WORK REQUIRED :: Give back exactly the lines that run from the beginning of the entries to the line containing "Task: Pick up", both included, and nothing else.

◇ ◇ ◇

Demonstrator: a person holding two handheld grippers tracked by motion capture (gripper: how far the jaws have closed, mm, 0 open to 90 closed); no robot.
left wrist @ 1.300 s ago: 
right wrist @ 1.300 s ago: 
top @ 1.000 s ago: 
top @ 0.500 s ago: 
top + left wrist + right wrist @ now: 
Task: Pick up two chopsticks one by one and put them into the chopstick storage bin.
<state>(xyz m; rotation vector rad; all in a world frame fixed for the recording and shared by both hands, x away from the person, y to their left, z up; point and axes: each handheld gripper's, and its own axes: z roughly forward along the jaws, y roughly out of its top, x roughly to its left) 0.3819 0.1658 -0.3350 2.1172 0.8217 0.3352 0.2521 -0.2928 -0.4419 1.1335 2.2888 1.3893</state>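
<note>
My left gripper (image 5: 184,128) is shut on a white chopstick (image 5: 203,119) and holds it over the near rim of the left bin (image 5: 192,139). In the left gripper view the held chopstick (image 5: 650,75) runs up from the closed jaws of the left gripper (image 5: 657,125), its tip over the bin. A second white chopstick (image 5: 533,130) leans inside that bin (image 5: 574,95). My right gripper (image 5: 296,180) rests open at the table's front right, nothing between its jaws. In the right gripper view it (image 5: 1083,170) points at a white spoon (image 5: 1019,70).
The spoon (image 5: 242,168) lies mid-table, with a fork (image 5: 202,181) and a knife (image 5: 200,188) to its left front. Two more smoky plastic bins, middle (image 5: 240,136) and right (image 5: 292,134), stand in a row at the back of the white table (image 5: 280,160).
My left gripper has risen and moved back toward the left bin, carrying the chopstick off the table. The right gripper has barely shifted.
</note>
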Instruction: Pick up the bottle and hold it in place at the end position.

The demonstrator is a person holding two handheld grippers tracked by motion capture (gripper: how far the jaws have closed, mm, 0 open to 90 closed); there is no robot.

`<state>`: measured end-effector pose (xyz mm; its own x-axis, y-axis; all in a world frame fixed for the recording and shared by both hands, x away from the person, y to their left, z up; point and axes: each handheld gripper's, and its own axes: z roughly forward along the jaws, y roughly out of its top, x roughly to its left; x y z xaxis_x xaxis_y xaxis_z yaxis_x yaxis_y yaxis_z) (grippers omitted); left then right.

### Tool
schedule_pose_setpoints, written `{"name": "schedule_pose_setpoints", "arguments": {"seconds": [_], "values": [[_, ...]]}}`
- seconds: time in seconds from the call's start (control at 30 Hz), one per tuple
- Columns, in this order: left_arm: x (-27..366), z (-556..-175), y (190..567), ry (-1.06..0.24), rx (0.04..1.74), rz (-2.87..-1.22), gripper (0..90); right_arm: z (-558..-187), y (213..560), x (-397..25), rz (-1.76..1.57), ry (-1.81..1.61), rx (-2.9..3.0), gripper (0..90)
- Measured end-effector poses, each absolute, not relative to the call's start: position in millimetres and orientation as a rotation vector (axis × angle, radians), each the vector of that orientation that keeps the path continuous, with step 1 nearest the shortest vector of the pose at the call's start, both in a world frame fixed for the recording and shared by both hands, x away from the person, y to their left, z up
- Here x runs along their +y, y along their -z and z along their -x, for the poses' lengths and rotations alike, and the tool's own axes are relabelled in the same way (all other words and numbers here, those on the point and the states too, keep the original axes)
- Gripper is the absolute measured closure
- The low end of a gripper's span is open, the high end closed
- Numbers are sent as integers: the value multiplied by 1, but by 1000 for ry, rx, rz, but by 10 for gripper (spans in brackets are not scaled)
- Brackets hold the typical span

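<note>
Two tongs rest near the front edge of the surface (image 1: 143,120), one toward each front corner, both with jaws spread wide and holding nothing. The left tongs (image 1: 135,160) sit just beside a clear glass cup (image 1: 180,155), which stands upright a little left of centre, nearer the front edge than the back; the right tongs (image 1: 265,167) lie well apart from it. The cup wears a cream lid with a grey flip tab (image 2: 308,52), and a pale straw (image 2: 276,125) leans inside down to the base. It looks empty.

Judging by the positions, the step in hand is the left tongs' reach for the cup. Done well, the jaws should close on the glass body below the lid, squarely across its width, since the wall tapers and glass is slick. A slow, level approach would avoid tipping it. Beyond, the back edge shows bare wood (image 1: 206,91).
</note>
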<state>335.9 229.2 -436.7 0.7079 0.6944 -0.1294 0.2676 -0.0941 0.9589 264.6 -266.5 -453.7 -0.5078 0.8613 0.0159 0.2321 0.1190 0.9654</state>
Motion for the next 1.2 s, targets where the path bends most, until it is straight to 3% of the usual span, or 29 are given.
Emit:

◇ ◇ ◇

FINAL ANSWER ::
Demonstrator: a person holding two handheld grippers tracked by motion capture (gripper: how far the jaws have closed, mm, 0 open to 90 closed); no robot.
left wrist @ 1.300 s ago: 
right wrist @ 1.300 s ago: 
top @ 1.000 s ago: 
top @ 0.500 s ago: 
top + left wrist + right wrist @ now: 
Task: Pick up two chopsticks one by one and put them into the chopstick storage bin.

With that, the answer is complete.